The challenge of securing the most critical open-source effort belongs to Alpha

The OpenSSF is an organization run by the Linux Foundation that is tasked with helping to secure open-source software across multiple aspects of the software development and supply chain life cycle.

In May, the organization announced a multiyear plan to help secure all open-source software. It’s an effort that comes with a hefty price tag of $147.9 million. Alpha-Omega is a subset of the OpenSSF’s broader goals of securing all open-source software. Rather than securing everything, with Alpha-Omega the goal is to make specific efforts to help secure the most critical open-source software.

Node.js is among the benefactors of Alpha-Omega and has been issuing monthly updates on its progress since May. Node.js is one of most popular open-source JavaScript frameworks and is widely used for both front- and back-end web development. With the support of Alpha-Omega, the Node.js project has been able to activate the Node Security Working Group, which has been developing a threat model for the technology.

The group has also been working on integrating security directly into the continuous integration/continuous deployment (CI/CD) application development infrastructure to automatically identify potential vulnerabilities.

The Eclipse Foundation, which hosts its own large list of open-source developer projects, including the Eclipse IDE (integrated development environment) is also actively benefiting from Alpha-Omega already. As part of the effort, the Eclipse Foundation is in the process of generating Software Bill of Materials (SBOMs) for all of its projects. Detailed security audits of the most critical Eclipse Foundation project are also now under way.

Omega advances open-source security tools

On the Omega side, one of the primary developments over the past year has been the release of the Omega Analyzer tool for analyzing security information.

Scovetta said that the foundations for the Omega Analyzer were contributed to the project by Microsoft. He explained that the analyzer can orchestrate over 25 different security tools that developers can choose to run against an open-source project to find various types of security issues and software defects.

“It’s intended for security researchers to have a more efficient workflow in understanding things,” he said.

The Omega Analyzer has already found numerous vulnerabilities, and Scovetta expects that many more will be found as the tool is more widely used in the coming year.

Lessons learned and the road ahead

While Alpha-Omega has made progress in 2022, there is still much work to be done.

The project is also learning from the lessons of its first year to be even more impactful for its next year. Among the lessons that Scovetta highlighted is how much work reporting vulnerabilities actually is.

“I think we may have underestimated the amount of effort it takes to record a vulnerability and have back and forth with the maintainer, follow up and wait for something to be fixed,” Scovetta said.

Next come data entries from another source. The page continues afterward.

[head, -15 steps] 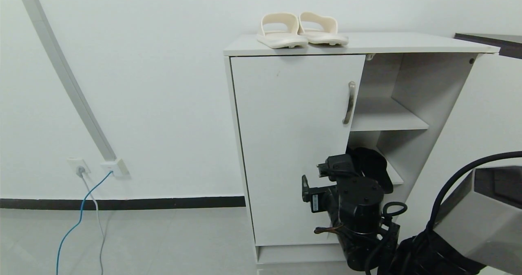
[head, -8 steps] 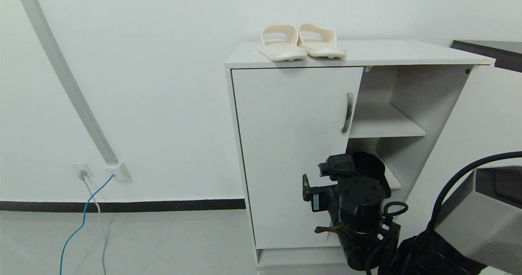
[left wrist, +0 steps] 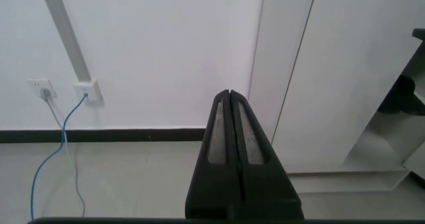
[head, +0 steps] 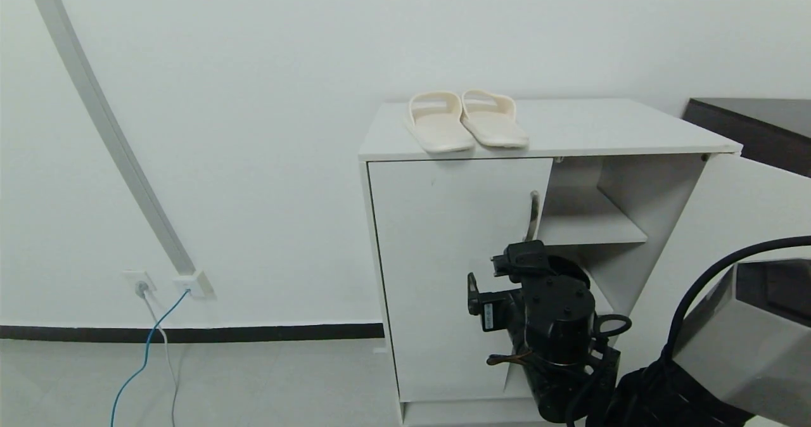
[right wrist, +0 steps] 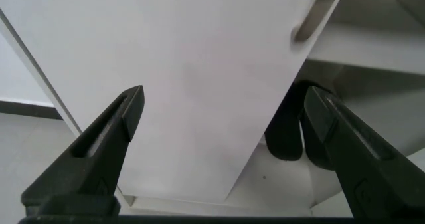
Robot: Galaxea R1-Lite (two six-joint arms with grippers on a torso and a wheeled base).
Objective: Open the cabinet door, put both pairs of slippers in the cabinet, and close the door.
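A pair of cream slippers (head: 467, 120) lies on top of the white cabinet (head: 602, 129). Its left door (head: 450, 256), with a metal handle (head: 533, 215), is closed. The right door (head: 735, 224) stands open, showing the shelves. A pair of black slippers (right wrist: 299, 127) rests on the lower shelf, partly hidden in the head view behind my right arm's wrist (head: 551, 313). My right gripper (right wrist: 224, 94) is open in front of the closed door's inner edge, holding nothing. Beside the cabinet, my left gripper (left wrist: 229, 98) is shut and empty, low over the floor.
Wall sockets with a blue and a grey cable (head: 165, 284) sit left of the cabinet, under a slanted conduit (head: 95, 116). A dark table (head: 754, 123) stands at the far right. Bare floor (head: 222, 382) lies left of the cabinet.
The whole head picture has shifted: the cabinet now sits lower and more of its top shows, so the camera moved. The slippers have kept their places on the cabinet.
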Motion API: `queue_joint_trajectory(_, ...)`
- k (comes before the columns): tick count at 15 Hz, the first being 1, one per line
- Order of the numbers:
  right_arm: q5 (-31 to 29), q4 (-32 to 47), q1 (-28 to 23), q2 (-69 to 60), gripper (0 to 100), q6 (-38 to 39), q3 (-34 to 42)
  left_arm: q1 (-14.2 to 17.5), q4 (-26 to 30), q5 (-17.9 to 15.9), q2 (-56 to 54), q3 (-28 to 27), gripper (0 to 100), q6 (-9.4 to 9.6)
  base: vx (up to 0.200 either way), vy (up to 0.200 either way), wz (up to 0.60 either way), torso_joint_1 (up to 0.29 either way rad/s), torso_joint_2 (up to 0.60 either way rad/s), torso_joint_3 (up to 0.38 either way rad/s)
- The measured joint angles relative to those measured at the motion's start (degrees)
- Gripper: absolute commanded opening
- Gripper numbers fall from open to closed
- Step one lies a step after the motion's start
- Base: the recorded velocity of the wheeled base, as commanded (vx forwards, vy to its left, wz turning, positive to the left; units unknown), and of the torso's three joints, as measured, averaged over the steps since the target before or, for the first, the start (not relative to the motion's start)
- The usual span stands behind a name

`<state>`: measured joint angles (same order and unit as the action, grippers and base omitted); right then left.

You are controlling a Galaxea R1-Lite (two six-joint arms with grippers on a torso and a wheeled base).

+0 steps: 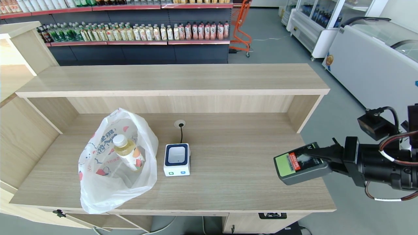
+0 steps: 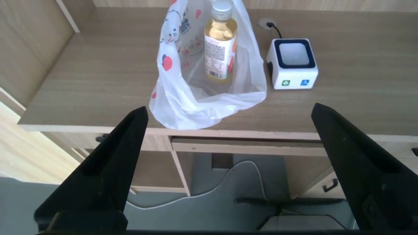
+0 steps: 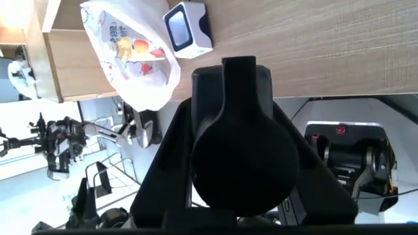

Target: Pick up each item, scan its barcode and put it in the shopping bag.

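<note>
Right end effector (image 1: 315, 156): closed on one end of a dark package (image 1: 289, 166) with a green and red label, held above the right end of the tabletop (image 1: 245, 169).
Left end effector (image 2: 228, 109): fingers spread wide, holding nothing, low in front of the tabletop's near edge.
Scanner (image 1: 177, 159): mid-tabletop with its window facing up, well apart from the package.
Shopping bag (image 1: 98, 176): just beside the scanner, with a bottle (image 1: 129, 153) leaning inside it.
Scan risk: the label faces upward, so the barcode may miss the window unless the package is turned.
Grip risk: held by one end, the package could pivot or slip while being turned.
Bagging risk: the bag's limp rim could catch the package, or the package could knock the bottle.
</note>
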<state>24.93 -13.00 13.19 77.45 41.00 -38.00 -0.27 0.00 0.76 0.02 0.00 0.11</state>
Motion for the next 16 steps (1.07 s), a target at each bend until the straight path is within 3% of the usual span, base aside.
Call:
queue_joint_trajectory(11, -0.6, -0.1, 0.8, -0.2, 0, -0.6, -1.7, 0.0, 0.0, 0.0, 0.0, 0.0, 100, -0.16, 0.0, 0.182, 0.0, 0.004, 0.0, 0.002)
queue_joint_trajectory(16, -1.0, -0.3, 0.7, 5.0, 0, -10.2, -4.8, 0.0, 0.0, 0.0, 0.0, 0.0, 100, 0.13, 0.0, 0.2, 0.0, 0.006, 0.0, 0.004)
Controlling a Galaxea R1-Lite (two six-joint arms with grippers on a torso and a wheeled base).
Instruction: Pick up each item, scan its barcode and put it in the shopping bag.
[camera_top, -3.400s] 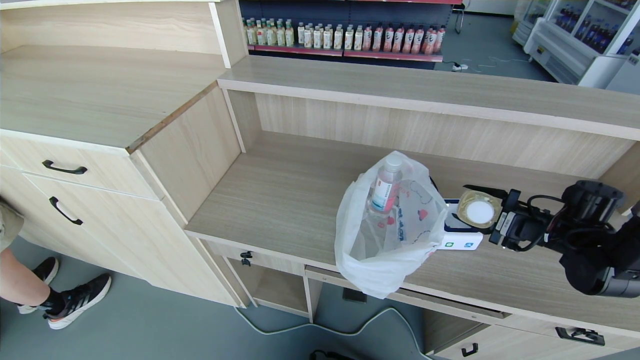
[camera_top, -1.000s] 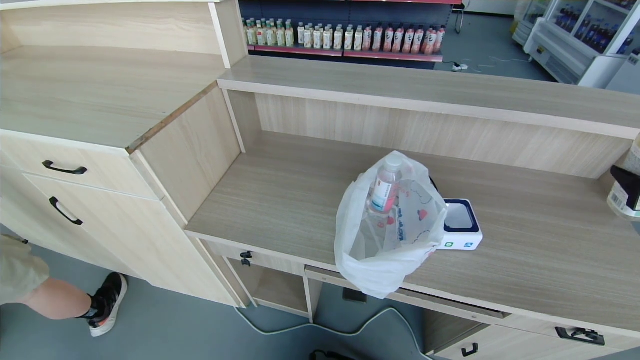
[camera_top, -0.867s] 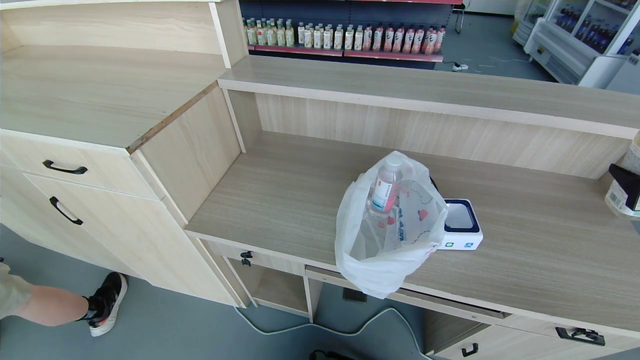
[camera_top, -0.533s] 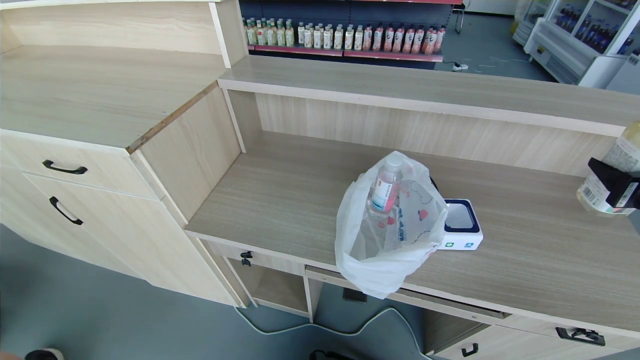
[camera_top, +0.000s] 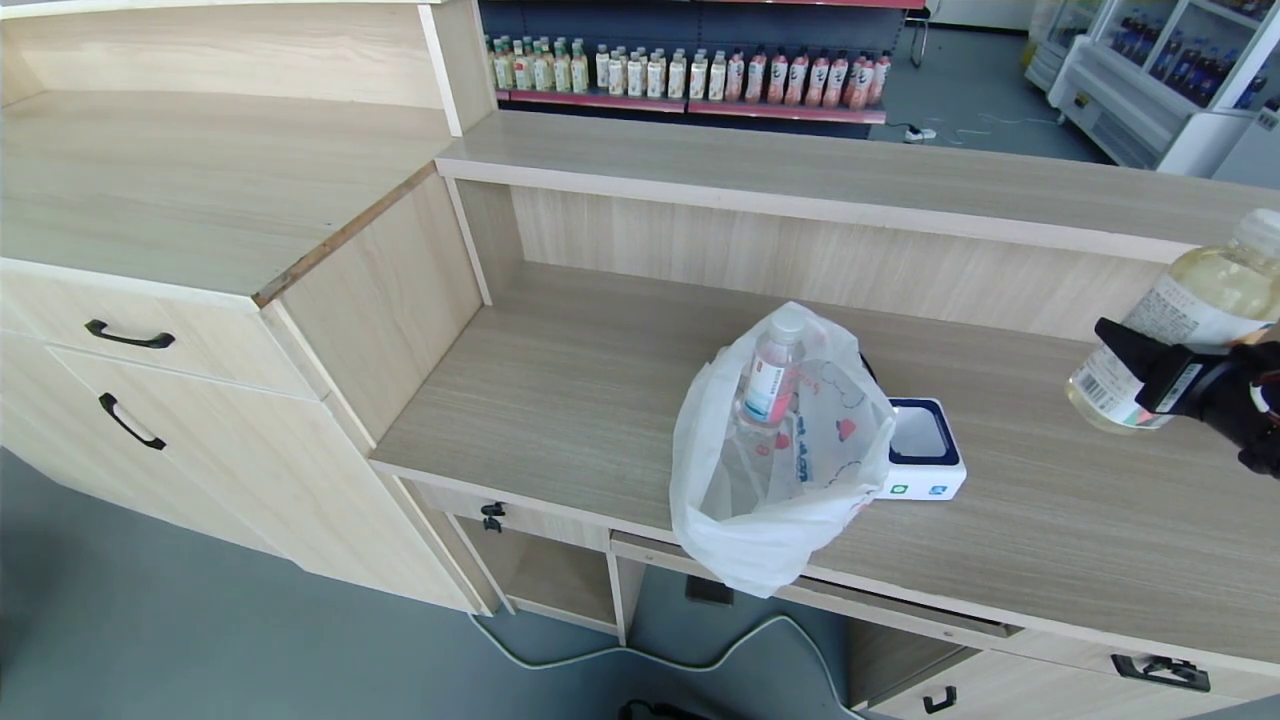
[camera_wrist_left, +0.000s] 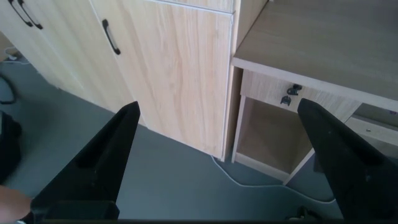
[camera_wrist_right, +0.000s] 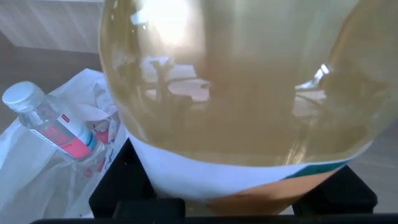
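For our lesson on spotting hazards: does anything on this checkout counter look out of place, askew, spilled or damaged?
Nothing is spilled or broken. The shopping bag sags over the front edge of the counter, the small bottle inside it leans, and the bag hides part of the scanner. The right gripper holds a large bottle tilted.

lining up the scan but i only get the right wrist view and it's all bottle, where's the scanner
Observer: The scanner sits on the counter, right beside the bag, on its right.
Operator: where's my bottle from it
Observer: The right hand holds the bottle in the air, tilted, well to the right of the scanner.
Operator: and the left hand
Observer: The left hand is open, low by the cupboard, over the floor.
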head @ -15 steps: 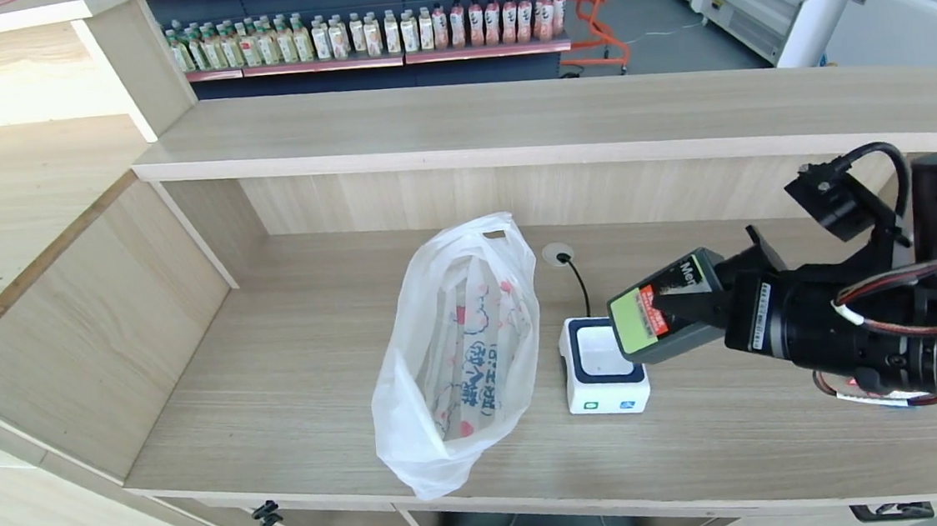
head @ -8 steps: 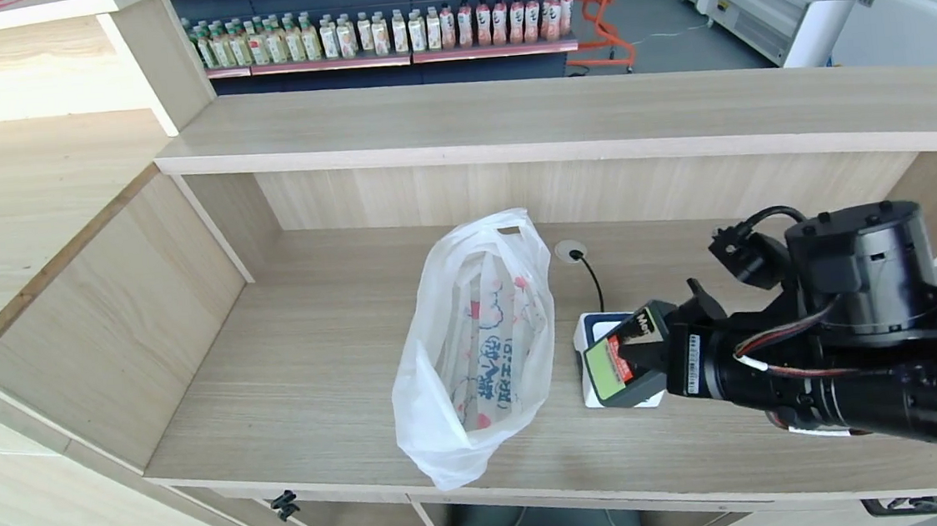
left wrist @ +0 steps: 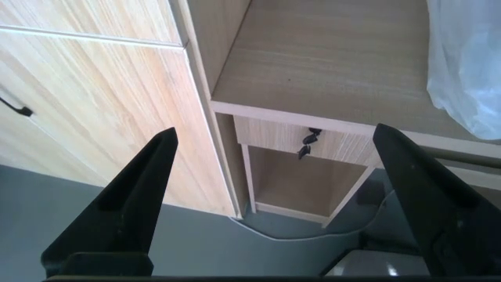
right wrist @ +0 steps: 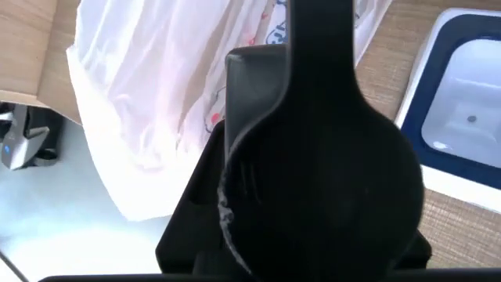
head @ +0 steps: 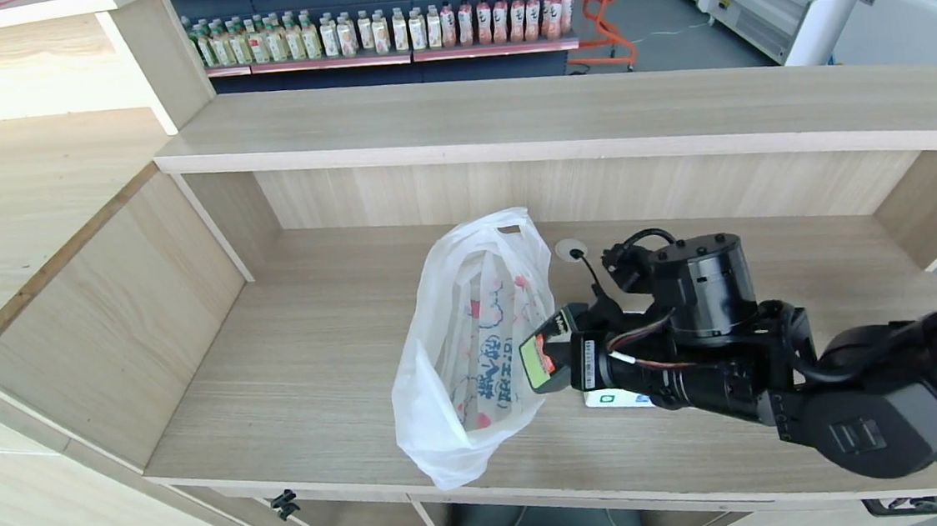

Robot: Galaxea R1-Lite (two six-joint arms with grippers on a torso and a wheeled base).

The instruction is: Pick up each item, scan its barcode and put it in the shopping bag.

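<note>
A white plastic shopping bag stands open on the lower counter, with printed packets inside it. My right gripper is shut on a dark box with a green and red label, held just at the bag's right side, above the counter. The white and blue barcode scanner sits behind and under the right arm, mostly hidden. In the right wrist view the dark box blocks the middle, with the bag and the scanner on either side. My left gripper is open, down by the counter's front edge and cabinet.
The counter has a raised back shelf and a side wall on the left. A cable runs from the scanner to a round port. The bag's corner and a cabinet handle lie in the left wrist view.
My right arm has carried the box leftward from over the scanner to the bag's right side. The head view shifted slightly between the earliest frame and now.
</note>
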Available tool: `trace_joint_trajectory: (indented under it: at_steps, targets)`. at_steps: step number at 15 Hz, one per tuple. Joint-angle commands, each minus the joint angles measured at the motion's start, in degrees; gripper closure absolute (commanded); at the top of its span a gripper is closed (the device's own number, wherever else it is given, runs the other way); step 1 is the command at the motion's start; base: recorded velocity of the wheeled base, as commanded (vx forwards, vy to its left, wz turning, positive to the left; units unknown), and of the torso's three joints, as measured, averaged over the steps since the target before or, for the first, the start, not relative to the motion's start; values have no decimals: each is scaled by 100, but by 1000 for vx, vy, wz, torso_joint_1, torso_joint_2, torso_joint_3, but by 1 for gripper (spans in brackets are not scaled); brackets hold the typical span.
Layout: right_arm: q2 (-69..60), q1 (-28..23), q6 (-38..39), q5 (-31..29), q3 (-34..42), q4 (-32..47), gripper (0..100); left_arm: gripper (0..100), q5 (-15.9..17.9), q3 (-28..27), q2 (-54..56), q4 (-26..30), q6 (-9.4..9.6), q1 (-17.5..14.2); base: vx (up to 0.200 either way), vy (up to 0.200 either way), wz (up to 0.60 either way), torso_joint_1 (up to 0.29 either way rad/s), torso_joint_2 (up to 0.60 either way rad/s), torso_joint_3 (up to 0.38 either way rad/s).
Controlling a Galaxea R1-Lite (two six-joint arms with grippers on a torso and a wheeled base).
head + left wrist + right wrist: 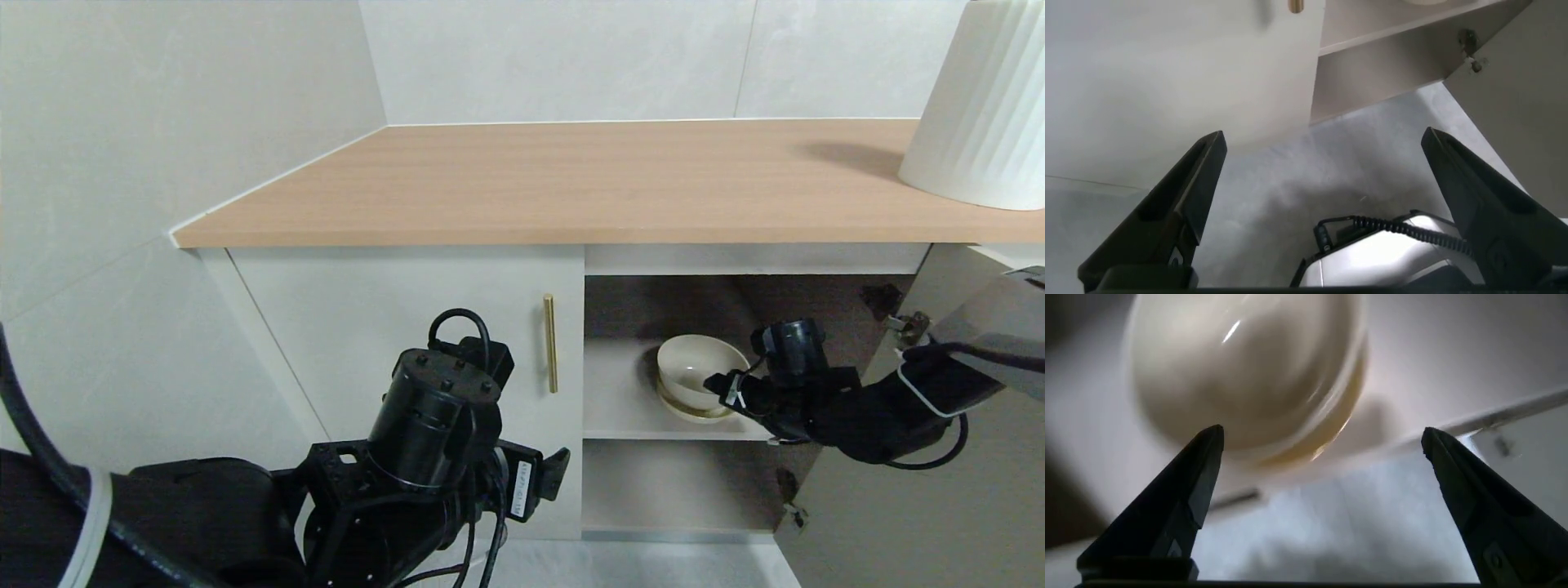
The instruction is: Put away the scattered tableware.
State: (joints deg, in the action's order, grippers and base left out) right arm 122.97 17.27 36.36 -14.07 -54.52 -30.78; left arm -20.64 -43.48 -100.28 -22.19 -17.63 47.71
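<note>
Glossy cream ceramic bowl (700, 371) sat on the white cabinet shelf (616, 404), atop a yellowish dish (694, 412). Right gripper (722, 385) was just beside it, jaws released. Left gripper (1323, 140) was low over the floor, jaws released.

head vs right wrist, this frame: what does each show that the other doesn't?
Head view adds: the wooden countertop, the white ribbed vessel standing on it, and the closed door's gold handle. Right wrist view adds: the right hand with its fingers spread open, and the cream bowl beyond them, not gripped. Shared: that bowl sitting on a yellowish-rimmed dish on the cabinet shelf.
</note>
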Motion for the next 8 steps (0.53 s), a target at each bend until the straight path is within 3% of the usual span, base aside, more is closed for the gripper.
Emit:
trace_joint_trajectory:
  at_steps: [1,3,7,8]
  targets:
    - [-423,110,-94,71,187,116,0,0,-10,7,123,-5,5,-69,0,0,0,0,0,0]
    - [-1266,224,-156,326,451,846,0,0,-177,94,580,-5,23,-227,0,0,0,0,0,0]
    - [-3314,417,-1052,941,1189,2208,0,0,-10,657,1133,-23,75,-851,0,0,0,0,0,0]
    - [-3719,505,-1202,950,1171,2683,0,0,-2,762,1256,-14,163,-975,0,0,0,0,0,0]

To that end, he noted that there have been active discussions in the Alpha-Omega project on how to scale vulnerability reporting for open-source projects. There isn’t an obvious answer to that challenge yet, but Scovetta emphasized it’s a problem that is being worked on by Alpha-Omega.

“We really need to focus on solving that problem and I’m not exactly sure how we’re going to do that, but I know that that’s kind of near the top of our list of unsolved problems,” he said.